You should realize that the agar you use may not be optimal to allow growth for all kinds of bacteria that are present. However you may notice differences in morphology, such as colony size, shape, color etc. This indicates that there are different kinds of bacteria growing. Try to count the colonies per species and count the number of different species you see.

I strongly recommend you spend some time browsing in the Virtual Museum of Bacteria, in which you will find basic information on what bacteria are, how they grow, how they are contaminating our food, what bacteriologists do, etc. Have a look at If you have further questions, or difficulties getting around in the musuem, please contact me.

Dr.

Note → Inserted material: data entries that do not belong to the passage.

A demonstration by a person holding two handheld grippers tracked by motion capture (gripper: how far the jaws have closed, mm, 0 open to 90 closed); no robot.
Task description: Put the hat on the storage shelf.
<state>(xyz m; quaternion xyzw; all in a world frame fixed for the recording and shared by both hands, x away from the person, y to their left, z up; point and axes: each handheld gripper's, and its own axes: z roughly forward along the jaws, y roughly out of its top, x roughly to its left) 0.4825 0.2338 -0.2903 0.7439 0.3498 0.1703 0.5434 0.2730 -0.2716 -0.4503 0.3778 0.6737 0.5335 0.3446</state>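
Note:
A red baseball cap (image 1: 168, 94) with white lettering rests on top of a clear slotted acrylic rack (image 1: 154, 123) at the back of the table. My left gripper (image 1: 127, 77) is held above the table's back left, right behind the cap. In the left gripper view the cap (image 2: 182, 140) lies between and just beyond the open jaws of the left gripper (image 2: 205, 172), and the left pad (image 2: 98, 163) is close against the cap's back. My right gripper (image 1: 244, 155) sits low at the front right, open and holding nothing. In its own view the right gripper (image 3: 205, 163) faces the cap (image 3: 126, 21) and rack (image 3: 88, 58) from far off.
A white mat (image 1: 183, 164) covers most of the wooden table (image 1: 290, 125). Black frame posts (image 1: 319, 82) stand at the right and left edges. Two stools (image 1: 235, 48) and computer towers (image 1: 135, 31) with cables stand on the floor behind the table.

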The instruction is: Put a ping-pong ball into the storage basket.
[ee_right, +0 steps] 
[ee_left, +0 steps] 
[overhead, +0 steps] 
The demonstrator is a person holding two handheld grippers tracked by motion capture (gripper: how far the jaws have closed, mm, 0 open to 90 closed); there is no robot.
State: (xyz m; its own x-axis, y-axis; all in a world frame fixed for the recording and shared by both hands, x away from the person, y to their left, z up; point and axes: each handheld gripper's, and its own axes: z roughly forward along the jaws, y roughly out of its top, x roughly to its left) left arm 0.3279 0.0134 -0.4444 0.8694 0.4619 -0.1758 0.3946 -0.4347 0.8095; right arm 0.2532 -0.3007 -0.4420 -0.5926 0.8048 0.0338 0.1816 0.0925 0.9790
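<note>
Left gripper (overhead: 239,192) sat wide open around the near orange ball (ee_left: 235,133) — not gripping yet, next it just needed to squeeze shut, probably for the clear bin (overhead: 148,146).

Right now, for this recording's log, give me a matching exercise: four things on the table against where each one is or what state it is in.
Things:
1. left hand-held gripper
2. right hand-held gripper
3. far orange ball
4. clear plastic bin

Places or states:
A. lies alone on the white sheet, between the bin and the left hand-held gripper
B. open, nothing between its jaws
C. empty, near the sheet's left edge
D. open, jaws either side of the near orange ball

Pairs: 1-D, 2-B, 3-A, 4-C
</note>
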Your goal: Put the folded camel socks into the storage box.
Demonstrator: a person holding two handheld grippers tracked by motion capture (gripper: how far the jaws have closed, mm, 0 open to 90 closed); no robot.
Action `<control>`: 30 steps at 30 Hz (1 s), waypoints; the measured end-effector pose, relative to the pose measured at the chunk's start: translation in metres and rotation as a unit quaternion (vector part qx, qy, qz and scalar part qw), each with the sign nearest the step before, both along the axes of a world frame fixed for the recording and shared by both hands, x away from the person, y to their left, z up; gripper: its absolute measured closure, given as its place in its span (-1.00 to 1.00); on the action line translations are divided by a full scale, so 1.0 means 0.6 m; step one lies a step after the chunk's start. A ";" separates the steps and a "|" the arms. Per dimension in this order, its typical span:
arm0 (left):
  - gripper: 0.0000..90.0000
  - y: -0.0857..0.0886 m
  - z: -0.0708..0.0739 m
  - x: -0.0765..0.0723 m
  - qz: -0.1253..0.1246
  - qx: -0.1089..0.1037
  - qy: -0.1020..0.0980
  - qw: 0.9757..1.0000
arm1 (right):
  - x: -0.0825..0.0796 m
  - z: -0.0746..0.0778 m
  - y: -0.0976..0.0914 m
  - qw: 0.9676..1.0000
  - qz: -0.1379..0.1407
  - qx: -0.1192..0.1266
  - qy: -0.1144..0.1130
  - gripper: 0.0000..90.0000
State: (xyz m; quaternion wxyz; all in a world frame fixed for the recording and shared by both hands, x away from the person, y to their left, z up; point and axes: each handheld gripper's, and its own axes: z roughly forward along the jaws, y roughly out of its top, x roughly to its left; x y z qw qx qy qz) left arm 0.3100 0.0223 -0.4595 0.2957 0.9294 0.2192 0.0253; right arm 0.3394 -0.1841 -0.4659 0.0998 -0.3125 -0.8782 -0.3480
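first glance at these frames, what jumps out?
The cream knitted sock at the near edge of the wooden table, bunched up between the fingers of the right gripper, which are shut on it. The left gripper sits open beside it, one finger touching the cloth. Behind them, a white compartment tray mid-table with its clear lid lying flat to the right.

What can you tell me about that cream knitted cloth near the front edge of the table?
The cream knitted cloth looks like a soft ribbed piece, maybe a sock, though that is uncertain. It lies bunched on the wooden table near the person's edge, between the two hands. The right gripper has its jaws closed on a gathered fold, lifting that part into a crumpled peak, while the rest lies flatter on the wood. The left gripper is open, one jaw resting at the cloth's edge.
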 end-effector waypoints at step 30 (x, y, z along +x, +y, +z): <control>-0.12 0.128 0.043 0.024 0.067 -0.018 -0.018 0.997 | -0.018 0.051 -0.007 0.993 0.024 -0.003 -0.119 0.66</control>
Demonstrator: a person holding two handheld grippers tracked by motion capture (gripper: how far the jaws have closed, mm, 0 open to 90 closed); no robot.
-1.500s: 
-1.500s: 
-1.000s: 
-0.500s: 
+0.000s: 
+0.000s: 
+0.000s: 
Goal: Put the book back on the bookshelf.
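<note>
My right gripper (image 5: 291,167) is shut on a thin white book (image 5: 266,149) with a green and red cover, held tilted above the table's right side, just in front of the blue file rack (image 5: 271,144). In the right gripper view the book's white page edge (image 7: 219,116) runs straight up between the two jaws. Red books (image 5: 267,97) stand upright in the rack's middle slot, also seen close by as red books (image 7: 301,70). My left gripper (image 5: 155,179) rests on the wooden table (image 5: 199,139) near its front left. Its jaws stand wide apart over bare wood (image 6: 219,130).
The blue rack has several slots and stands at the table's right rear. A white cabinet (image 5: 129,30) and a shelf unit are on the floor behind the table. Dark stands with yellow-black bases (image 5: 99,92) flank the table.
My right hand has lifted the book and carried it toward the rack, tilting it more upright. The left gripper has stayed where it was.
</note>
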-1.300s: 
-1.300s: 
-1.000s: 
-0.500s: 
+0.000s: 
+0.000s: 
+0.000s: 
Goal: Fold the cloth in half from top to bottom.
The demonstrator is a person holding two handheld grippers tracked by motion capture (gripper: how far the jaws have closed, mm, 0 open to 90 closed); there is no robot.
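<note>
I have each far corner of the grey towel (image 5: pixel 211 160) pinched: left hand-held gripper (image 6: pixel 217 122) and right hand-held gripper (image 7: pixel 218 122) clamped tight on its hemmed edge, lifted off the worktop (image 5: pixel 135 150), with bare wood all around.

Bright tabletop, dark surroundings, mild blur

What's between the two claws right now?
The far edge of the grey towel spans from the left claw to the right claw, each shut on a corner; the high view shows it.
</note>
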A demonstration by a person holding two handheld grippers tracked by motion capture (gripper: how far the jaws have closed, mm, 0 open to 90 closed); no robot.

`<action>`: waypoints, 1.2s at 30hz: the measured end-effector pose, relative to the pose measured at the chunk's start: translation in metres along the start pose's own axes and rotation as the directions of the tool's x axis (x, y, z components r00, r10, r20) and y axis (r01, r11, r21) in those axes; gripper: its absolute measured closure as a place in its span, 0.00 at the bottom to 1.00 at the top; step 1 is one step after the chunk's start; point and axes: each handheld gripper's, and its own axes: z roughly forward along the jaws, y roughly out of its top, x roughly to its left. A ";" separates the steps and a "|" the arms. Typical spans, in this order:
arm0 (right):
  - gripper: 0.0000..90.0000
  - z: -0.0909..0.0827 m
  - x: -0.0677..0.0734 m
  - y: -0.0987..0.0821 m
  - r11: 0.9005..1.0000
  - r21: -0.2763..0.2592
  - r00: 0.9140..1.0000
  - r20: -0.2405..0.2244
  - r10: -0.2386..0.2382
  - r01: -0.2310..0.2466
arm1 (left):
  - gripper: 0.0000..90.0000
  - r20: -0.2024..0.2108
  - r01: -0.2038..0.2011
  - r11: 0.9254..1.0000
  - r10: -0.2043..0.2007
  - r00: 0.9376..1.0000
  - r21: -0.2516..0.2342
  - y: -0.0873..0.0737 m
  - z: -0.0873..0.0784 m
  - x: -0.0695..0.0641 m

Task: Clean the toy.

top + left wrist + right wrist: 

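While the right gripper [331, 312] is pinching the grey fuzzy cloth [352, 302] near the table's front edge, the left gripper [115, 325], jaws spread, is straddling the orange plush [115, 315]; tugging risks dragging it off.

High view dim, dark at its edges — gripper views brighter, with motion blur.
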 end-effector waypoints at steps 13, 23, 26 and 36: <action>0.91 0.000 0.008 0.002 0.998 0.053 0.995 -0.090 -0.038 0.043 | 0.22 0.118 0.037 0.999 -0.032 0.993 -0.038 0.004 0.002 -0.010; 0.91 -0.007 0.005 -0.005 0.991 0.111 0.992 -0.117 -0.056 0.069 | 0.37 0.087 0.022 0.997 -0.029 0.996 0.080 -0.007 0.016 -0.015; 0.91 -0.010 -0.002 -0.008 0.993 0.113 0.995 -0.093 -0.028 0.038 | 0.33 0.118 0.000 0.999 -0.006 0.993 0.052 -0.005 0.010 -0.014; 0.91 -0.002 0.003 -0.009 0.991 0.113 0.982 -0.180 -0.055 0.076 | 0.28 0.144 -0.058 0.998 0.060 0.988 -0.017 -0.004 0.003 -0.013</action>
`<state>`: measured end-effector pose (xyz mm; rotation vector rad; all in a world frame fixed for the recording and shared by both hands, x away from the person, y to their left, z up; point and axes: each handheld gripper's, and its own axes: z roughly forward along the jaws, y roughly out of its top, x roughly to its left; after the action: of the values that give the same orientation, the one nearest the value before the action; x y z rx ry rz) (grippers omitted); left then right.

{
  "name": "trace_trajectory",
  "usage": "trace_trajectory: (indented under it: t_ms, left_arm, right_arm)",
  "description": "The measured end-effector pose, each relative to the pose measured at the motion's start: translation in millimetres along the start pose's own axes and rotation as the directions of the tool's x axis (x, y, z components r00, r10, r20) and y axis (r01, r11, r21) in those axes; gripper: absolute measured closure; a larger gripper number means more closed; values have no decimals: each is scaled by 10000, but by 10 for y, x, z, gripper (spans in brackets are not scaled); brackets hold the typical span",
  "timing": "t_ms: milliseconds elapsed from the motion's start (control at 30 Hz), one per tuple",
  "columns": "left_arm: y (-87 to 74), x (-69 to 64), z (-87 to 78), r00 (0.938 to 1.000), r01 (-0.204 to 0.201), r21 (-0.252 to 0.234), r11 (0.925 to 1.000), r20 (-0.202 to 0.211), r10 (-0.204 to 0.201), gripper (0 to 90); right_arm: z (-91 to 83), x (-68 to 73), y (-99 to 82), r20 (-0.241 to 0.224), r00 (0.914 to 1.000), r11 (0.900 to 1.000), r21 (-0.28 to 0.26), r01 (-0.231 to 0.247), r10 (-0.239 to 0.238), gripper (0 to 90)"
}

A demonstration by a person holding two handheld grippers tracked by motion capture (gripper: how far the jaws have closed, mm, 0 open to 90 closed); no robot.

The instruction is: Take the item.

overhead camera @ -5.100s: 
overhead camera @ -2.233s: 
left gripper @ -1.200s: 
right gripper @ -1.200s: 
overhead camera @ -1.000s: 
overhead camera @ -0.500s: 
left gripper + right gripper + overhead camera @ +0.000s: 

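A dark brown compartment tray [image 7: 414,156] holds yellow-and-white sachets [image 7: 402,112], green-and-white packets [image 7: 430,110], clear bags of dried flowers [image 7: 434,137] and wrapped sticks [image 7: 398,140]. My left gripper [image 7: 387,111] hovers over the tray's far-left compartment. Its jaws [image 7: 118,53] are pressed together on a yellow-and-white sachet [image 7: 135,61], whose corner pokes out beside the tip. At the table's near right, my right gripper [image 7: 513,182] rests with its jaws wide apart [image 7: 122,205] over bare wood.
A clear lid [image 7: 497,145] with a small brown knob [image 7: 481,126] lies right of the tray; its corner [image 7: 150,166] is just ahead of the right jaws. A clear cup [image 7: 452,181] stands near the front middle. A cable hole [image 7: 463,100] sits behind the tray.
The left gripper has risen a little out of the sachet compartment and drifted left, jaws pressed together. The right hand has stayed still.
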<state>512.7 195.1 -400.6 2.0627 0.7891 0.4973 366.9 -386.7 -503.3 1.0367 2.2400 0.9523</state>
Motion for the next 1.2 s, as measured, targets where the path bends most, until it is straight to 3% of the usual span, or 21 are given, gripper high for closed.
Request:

Trudy Wassenaar

There are many types of agar. What specific kind are you using? What exactly is the question you are trying to answer and what is the hypothesis of this experiment? Are you just counting bacteria in general or are you looking for a specific kind of bacteria? If you are just trying to count numbers, you can just count the colonies (dots) of bacteria. If you are looking for a particular type, you can look on the web for a picture if you know the name and spelling. There are many microbiology books out there but they don't always have pictures in them. Good luck.